Your assignment —
Print them exactly: the lines from the beginning of the entries below through the line that contains "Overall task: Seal", and only those, with the pictures left out.

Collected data
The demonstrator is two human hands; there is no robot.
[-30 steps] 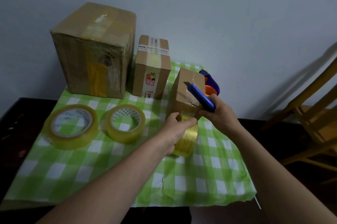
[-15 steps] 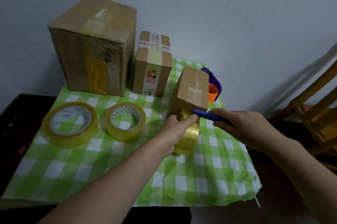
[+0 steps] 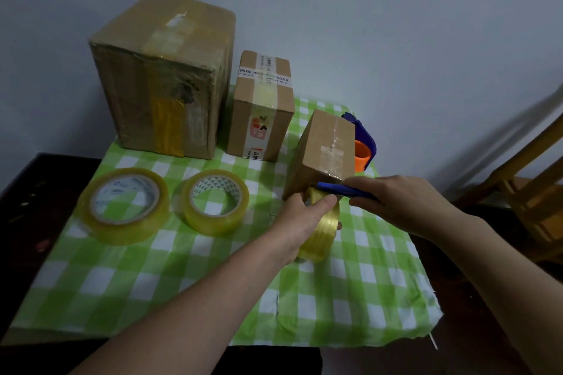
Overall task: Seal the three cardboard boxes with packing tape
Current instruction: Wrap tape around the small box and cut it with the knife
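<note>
While left hand (image 3: 300, 216) grips roll (image 3: 321, 233), knife (image 3: 341, 188) unmoved (blade low).

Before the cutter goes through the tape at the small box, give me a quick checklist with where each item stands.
1. Left hand grips the tape roll: ok.
2. Right hand holds the blue cutter: ok.
3. Cutter tip at the small box lower edge, above the roll: ok.
4. Blade extended: cannot tell.
5. Left thumb clear of the cutter: not ok, it lies just under it.
6. Tape pulled taut: cannot tell.
</note>
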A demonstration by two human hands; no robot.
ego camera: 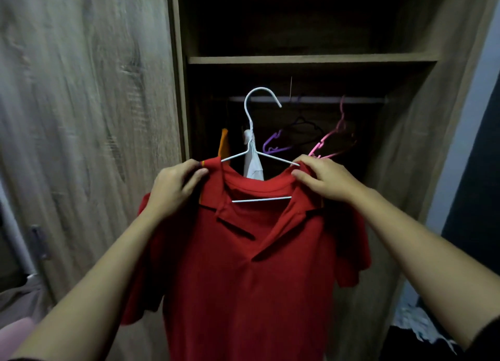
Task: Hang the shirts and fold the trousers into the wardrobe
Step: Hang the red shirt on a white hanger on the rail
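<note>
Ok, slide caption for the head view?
Left hand and right hand grip red polo shirt on white wire hanger at wooden wardrobe.

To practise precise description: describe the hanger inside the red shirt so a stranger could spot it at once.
Find the wardrobe and its rail. In front of it, a left hand and right hand hold a red polo shirt by the shoulders, and the hanger runs through its neck. Unlike the purple hanger and pink hanger behind, it is thin white wire.
</note>
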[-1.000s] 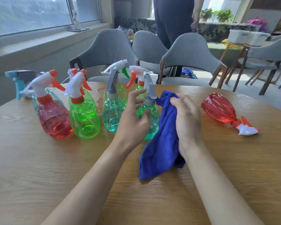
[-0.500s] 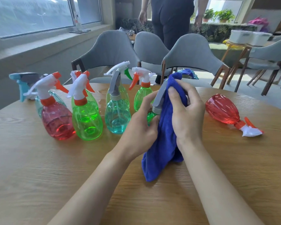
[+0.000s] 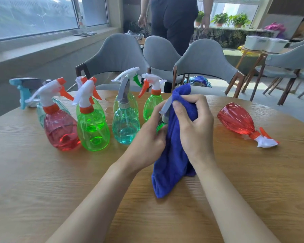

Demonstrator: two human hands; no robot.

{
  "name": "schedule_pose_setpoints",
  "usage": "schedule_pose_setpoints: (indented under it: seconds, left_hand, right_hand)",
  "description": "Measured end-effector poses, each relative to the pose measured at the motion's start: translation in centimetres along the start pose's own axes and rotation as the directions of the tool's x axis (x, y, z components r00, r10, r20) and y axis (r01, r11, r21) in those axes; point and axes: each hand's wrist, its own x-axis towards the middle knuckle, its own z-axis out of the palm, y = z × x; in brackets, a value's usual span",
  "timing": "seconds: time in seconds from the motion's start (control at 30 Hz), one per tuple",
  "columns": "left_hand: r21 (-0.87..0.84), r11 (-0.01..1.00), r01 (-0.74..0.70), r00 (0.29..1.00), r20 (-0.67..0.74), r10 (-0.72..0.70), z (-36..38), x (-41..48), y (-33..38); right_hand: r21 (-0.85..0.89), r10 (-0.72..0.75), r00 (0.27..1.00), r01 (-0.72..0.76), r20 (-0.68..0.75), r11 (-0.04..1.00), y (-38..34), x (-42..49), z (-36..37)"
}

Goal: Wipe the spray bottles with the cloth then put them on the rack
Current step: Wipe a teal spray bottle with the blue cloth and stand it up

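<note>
My left hand (image 3: 147,139) grips a green spray bottle with a grey trigger (image 3: 165,106), lifted off the table and mostly hidden. My right hand (image 3: 193,123) holds the blue cloth (image 3: 172,165) wrapped round that bottle's head; the cloth hangs down to the table. Several more bottles stand in a group at the left: a red one (image 3: 61,132), a green one (image 3: 93,130), a teal one (image 3: 125,127) and another green one (image 3: 152,106) behind. A red bottle (image 3: 237,120) lies on its side at the right.
The round wooden table (image 3: 42,190) holds everything. A light blue sprayer (image 3: 23,90) sits at the far left edge. Grey chairs (image 3: 116,55) stand behind the table, and a person (image 3: 174,20) stands beyond them. No rack is in view.
The green bottle rose from the table and tilted in my left hand. My right hand moved the cloth up from the bottle's side over its trigger head.
</note>
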Motion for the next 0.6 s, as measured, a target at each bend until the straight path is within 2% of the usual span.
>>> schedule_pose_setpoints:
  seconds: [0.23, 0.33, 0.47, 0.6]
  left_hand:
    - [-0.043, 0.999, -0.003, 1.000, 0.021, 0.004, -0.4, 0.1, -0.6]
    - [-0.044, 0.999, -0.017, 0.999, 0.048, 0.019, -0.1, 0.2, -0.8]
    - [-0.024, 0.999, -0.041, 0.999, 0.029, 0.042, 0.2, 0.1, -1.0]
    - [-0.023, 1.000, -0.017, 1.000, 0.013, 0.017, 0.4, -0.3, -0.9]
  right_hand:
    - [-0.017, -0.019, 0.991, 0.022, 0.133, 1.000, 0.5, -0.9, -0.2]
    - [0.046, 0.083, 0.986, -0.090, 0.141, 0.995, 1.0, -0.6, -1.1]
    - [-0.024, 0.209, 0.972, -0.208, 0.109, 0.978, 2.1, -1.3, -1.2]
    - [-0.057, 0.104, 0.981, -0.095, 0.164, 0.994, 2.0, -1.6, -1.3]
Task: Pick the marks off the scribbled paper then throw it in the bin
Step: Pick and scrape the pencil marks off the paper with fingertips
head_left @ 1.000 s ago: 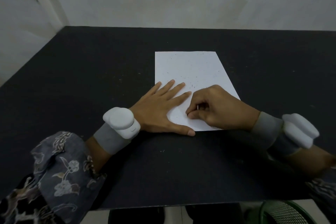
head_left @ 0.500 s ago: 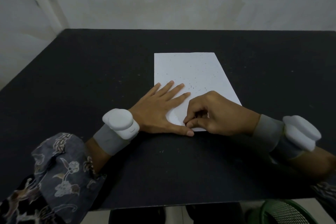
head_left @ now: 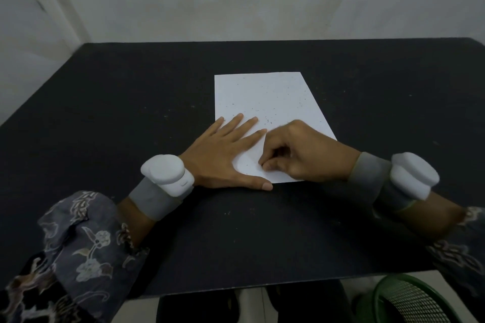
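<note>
A: Okay, biggest first. What's the surface?

B: Black table (head_left: 105, 118), filling most of the head view, pushed into a pale wall corner. Tiny pale specks on the near part.

A: And the sheet?

B: White paper (head_left: 265, 97) lying flat on the table, roughly centre, long side running away from the person. Small dark marks (head_left: 267, 120) scattered over it (densest around the middle, just past the fingertips).

A: Bin?

B: Green mesh bin (head_left: 409, 299) at bottom right, below the near table edge, only partly in frame.

A: Hands now. Left?

B: Left hand (head_left: 223, 155) flat, palm down, fingers straight and spread, pressing the near-left corner of the paper. Thumb stretched along the paper's near edge, its tip at the table.

A: Right?

B: Right hand (head_left: 301, 155) resting on the near part of the paper, fingers curled in, thumb and forefinger brought together at the sheet's surface just beside the left hand's forefinger. Whether a mark sits between the tips is too small to tell.

A: Anything on the wrists?

B: Grey band with a white rounded device on each: left wrist device (head_left: 166, 173), right wrist device (head_left: 413, 178). Dark floral sleeve (head_left: 78, 252) on the left arm, a sliver of the same pattern at the right edge.
</note>
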`<state>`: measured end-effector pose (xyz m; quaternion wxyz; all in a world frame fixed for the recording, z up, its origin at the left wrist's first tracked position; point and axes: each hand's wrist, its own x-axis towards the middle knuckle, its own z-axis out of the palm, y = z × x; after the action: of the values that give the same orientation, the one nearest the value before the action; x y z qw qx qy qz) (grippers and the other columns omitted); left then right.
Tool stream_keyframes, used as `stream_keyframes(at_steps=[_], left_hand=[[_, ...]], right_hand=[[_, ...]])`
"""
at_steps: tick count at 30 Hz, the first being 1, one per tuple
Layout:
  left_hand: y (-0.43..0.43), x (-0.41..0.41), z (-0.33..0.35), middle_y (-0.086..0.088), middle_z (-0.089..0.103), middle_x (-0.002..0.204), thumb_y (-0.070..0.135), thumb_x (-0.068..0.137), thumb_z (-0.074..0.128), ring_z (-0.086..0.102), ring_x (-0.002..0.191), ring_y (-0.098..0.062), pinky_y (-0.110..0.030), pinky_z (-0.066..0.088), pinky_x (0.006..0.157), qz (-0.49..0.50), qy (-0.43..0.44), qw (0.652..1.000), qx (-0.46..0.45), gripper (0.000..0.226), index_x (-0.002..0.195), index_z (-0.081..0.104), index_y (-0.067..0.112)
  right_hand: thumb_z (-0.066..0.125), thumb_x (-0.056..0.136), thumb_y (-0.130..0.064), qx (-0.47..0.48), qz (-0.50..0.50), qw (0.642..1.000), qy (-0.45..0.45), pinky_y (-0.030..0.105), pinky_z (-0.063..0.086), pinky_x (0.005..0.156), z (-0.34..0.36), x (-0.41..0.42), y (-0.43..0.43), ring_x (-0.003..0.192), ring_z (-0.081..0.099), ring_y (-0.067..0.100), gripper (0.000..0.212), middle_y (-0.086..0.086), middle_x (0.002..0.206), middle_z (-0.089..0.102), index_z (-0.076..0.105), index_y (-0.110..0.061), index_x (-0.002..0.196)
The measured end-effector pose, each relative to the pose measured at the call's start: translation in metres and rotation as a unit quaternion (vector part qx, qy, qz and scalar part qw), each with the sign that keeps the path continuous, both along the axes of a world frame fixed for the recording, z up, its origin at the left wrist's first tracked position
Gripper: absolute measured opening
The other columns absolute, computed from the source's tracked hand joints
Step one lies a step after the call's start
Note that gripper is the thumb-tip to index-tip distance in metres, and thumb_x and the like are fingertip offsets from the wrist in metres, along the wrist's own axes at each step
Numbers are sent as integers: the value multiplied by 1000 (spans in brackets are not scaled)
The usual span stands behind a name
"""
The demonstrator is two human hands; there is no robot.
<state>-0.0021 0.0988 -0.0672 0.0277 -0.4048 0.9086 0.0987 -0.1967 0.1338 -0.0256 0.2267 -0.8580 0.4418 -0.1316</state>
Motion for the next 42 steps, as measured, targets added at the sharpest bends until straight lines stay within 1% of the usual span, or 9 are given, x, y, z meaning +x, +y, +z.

Answer box —
The demonstrator is two human hands; there is no robot.
[-30 steps] 
[-15 steps] 
[+0 steps] 
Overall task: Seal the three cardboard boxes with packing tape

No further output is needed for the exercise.